Some improvements don't change or rethink what was already there so much as polish it. Visual Studio Code has already accumulated an impressive gallery of third-party extensions for popular programming languages and syntaxes, but figuring out what was already installed or needed revising was no simple matter. A revised extension manager for Code streamlines the process of adding, changing, or updating extensions; it's much easier to read and sort through as well.
Finally, Microsoft hasn't forgotten to include features that people actually requested. There's now a powerful global search and replace tool -- which most IDEs need. Changes can be previewed, applied selectively, and examined with the built-in Diff tool. It's likely that Code's origins as a one-file-at-a-time editor, rather than a project-oriented IDE, are the reason global search and replace weren't there originally.
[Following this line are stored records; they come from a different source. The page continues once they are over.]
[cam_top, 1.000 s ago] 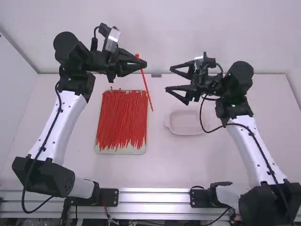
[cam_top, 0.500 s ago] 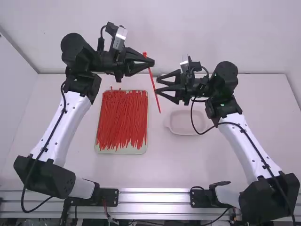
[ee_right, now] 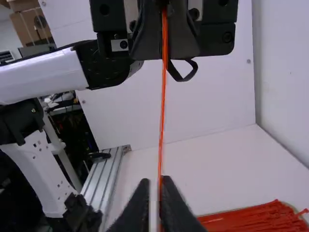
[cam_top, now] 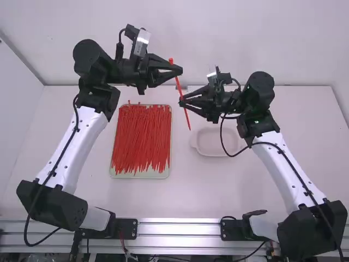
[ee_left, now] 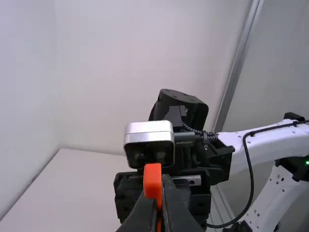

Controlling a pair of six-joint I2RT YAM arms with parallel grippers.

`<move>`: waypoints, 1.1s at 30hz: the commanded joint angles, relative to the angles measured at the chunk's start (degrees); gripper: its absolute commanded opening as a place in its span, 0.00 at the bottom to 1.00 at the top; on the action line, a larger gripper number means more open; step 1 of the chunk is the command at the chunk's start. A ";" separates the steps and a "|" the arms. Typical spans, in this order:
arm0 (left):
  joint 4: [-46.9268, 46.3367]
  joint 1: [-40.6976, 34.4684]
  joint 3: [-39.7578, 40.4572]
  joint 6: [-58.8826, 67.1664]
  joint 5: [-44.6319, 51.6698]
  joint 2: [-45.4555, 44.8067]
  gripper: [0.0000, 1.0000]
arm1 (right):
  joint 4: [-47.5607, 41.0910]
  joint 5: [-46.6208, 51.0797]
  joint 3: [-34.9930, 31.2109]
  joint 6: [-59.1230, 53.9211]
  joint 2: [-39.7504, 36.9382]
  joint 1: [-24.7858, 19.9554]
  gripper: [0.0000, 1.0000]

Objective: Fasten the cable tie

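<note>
Cable tie [cam_top: 177, 84] held mid-air between both arms, above the table [cam_top: 245, 180].
Left gripper [cam_top: 177, 69] is clamped on the tie just below its head [ee_left: 153, 180], and the strap hangs down at a slant. Right gripper [cam_top: 182, 100] has its fingers [ee_right: 142, 200] closed in on the strap [ee_right: 162, 96] about halfway down; the tail end is free. Tray of spare ties [cam_top: 142, 139] and clear dish [cam_top: 215, 143] sit below.

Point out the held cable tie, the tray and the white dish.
held cable tie [cam_top: 178, 84], high view, upper strap
tray [cam_top: 139, 176], high view, near rim
white dish [cam_top: 210, 143], high view, bare floor
</note>
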 commanded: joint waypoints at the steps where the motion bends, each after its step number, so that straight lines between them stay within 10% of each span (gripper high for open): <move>1: 0.39 -0.44 -0.13 -0.20 -0.37 -0.20 0.02 | 0.17 -0.74 1.09 0.46 0.28 0.04 0.00; 8: 0.92 -0.50 -0.13 -1.97 -3.19 -0.20 0.15 | 2.05 0.07 1.09 0.61 0.28 0.07 0.00; 10: 4.15 -0.35 -0.13 -4.46 -4.07 -0.20 0.41 | 5.46 0.09 1.09 3.26 0.28 -0.04 0.00; 14: 9.38 -0.35 -0.13 -7.56 -4.98 -0.20 0.59 | 12.28 0.22 1.09 7.69 0.28 -1.68 0.00; 15: 10.93 -0.46 -0.13 -7.80 -5.11 -0.20 0.90 | 14.16 0.79 1.09 9.49 0.28 -2.19 0.00; 16: 11.23 -0.46 -0.13 -7.93 -5.18 -0.20 0.98 | 14.64 0.98 1.09 9.88 0.28 -2.32 0.00; 23: 16.15 -0.42 -0.13 -12.31 -8.26 -0.20 1.00 | 20.22 2.25 1.09 13.92 0.28 -3.37 0.00; 33: 16.92 -0.46 -0.13 -12.85 -9.46 -0.20 0.65 | 19.50 4.87 1.05 13.14 0.28 -1.11 0.00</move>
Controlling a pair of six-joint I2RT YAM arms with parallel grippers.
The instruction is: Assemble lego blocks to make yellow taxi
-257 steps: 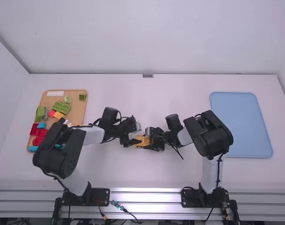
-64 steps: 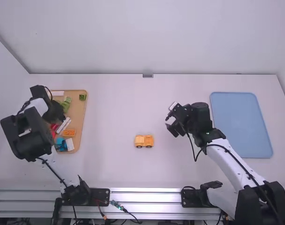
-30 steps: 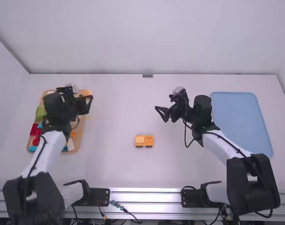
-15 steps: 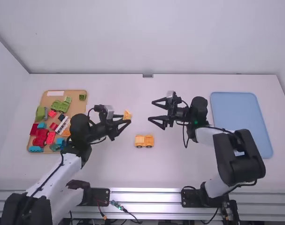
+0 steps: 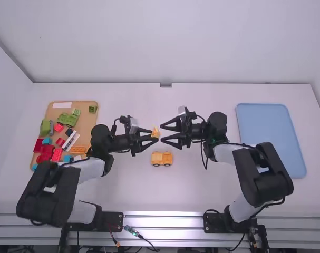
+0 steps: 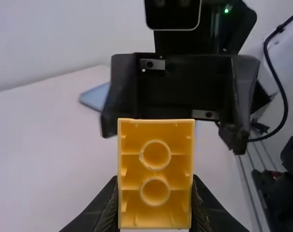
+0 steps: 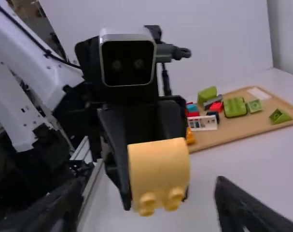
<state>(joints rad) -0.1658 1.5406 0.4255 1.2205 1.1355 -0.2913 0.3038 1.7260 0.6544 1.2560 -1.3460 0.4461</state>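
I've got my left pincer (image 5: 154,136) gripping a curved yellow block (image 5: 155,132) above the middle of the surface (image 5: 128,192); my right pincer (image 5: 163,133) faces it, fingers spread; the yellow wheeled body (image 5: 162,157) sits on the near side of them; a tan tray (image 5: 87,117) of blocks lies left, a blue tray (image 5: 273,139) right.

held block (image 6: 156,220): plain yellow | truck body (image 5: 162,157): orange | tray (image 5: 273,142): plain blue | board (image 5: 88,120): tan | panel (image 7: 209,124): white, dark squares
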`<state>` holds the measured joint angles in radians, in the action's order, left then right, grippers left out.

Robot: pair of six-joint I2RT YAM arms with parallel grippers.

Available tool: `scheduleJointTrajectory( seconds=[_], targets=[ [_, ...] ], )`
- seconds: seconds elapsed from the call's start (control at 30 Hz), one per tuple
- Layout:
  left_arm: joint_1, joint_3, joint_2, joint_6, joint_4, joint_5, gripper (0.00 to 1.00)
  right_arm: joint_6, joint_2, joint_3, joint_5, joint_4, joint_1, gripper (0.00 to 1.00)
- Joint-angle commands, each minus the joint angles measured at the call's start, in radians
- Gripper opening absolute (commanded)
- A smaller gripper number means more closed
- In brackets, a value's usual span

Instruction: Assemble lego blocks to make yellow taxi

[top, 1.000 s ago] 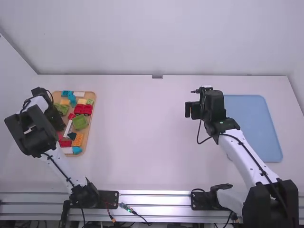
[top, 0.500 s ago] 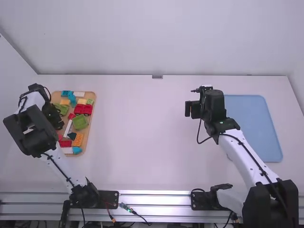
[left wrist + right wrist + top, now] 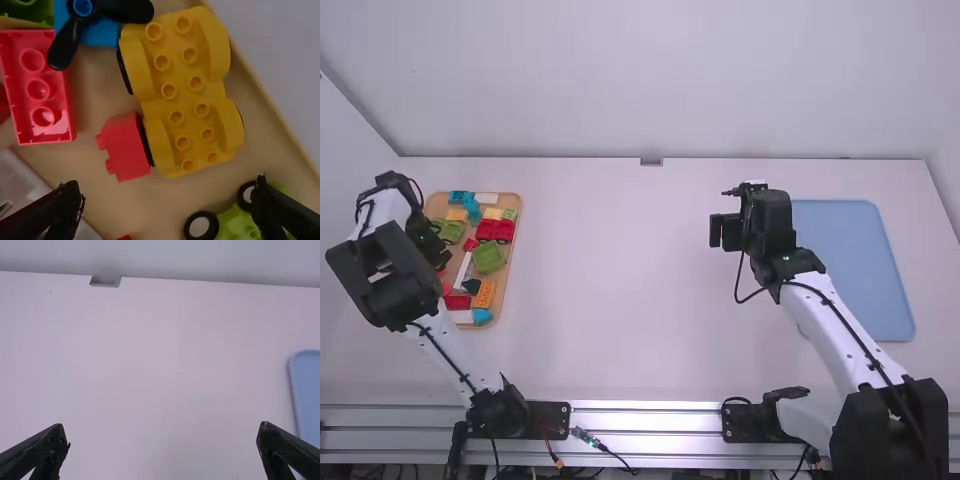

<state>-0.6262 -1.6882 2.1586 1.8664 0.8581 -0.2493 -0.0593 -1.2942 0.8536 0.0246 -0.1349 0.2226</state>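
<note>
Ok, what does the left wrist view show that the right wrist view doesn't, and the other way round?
Left wrist view, not the right: the tan tray with a yellow studded body, a red block beside it, a black propeller over a blue block, and a lime wheeled piece.

Right wrist view, not the left: part of the blue board and a small grey fitting at the table's far edge.

Both: some white table, and open claw fingers, the left claw's and the right claw's respectively.
</note>
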Motion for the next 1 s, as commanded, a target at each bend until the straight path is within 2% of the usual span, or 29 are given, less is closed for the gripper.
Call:
scheduleJointTrajectory(
  seconds=[0.0, 0.17, 0.37, 0.5, 0.7, 0.9, 0.97],
  targets=[
    [-0.003, 0.012, -0.014, 0.03, -0.003, -0.059, 0.86, -0.005, -0.008, 0.034, -0.001, -0.002, 0.001, 1.0],
    [-0.016, -0.004, -0.014, 0.03, -0.002, -0.058, 0.81, -0.01, -0.008, 0.034, -0.001, -0.002, 0.001, 1.0],
    [-0.058, -0.005, -0.014, 0.03, -0.016, -0.059, 0.82, -0.008, -0.008, 0.034, -0.001, -0.002, 0.001, 1.0],
    [-0.09, -0.005, -0.014, 0.03, -0.03, -0.054, 0.78, -0.009, -0.008, 0.034, -0.001, -0.002, 0.001, 1.0],
    [-0.095, -0.005, -0.013, 0.029, -0.04, -0.047, 0.82, -0.024, -0.008, 0.034, -0.002, -0.002, 0.001, 1.0],
    [-0.094, 0.026, -0.013, 0.03, -0.09, -0.01, 0.73, -0.023, -0.008, 0.034, -0.001, -0.009, 0.002, 1.0],
    [-0.098, 0.053, -0.013, 0.03, -0.128, 0.005, 0.73, -0.019, -0.008, 0.034, -0.001, -0.009, 0.002, 1.0]
  ],
)
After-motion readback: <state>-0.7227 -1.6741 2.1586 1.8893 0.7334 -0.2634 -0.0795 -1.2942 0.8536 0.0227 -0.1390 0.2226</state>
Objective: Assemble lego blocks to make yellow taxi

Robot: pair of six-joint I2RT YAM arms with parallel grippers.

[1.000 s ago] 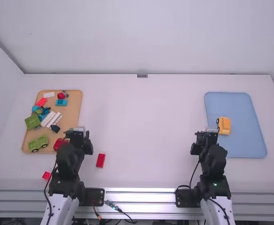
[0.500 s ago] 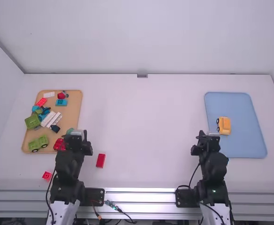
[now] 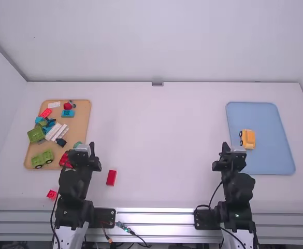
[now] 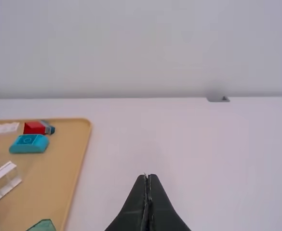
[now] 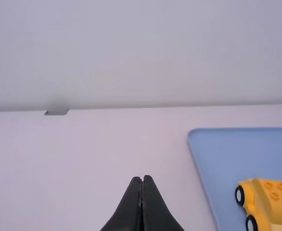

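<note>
My left gripper (image 3: 84, 149) is held beside the lower right corner of the tan tray (image 3: 81, 124); in the left wrist view the gripper (image 4: 149, 177) is shut with nothing between its fingers. Just left of the blue tray (image 3: 268, 116) stands my right gripper (image 3: 233, 150); in the right wrist view this gripper (image 5: 142, 179) is shut and holds nothing. On the blue tray rests a yellow taxi body (image 3: 248, 139), whose black wheels and studded top show in the right wrist view.
Blue, white, red and green blocks crowd the tan tray, among them a green car (image 3: 42, 158) and a teal block (image 3: 68, 113). A long red block (image 3: 111, 178) and a small red block (image 3: 52, 194) lie on the table near the left arm.
Both arms have shifted slightly, the left gripper a little to the left and the right one a little to the right. The blocks and the yellow taxi body have stayed put.
</note>
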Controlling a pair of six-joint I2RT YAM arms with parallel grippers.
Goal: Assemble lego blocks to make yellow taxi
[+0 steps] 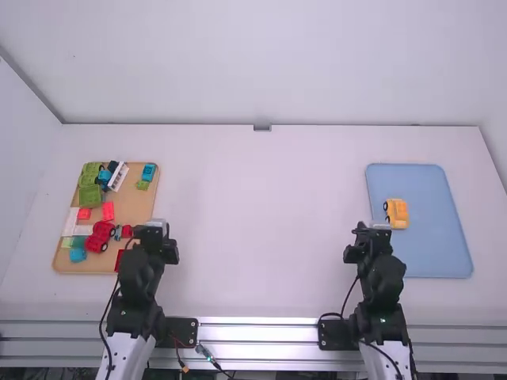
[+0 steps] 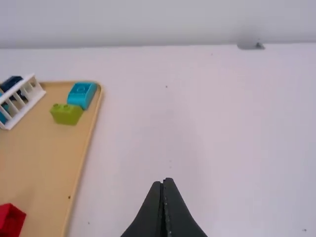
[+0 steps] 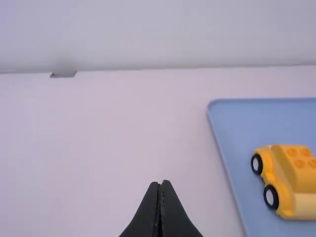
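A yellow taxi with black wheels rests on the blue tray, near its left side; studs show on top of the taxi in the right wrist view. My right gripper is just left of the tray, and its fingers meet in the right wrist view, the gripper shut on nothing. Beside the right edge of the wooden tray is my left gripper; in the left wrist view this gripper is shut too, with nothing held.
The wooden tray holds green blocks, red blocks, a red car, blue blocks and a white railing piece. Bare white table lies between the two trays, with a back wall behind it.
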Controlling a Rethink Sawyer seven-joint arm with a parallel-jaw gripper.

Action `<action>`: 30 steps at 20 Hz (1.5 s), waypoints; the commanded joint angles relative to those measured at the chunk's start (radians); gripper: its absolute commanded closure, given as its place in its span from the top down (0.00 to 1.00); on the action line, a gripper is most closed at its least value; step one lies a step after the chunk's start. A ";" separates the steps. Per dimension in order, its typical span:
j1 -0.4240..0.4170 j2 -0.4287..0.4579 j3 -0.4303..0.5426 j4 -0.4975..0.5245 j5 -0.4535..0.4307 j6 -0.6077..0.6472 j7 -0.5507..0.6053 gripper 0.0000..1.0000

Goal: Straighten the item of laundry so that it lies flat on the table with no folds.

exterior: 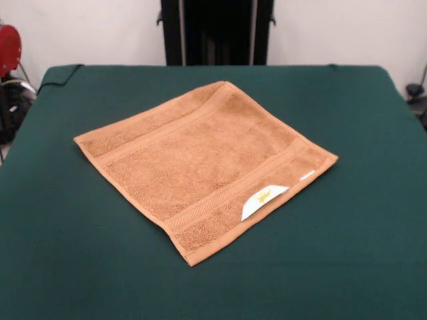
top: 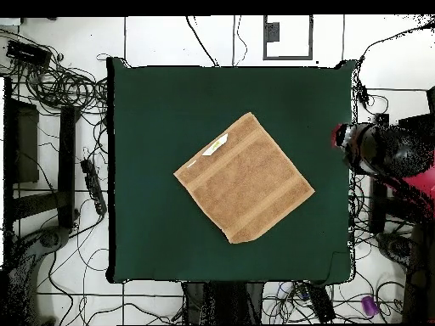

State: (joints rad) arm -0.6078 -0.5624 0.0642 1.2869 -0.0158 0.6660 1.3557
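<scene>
Towel (exterior: 203,163) lies flat, corner-on, mid-table (exterior: 360,253), no folds visible; you appear finished; only checking remains; gripper not in either view, so its state cannot be told.

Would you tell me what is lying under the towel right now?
The towel lies flat on the table; only green cloth shows around it. Anything beneath is covered, though no bulge shows.
</scene>
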 commanded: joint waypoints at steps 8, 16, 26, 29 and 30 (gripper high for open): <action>-0.002 0.085 0.174 0.168 0.112 -0.051 0.129 1.00; 0.029 0.093 0.174 0.186 0.144 -0.102 0.175 1.00; 0.103 0.097 0.128 0.187 0.176 -0.152 0.254 1.00; 0.127 0.096 0.112 0.190 0.192 -0.164 0.281 1.00; 0.132 0.096 0.109 0.190 0.194 -0.165 0.286 1.00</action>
State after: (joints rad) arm -0.5573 -0.5579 0.1103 1.3444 0.1208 0.5343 1.3557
But it's impossible to ignore that Code is used now as much for working with multiple files in a project as for one-off editing.
Microsoft would have made a profound mistake if it had tried to gradually transform Visual Studio Code into a recapitulation of Visual Studio. A lot of what's in Visual Studio is also worth having in Visual Studio Code, and so far Microsoft has been judicious about adding pieces that would be welcome. But the real value of Code is that it provides a playground for building a developer's environment that doesn't necessarily owe anything to the existing Microsoft toolset.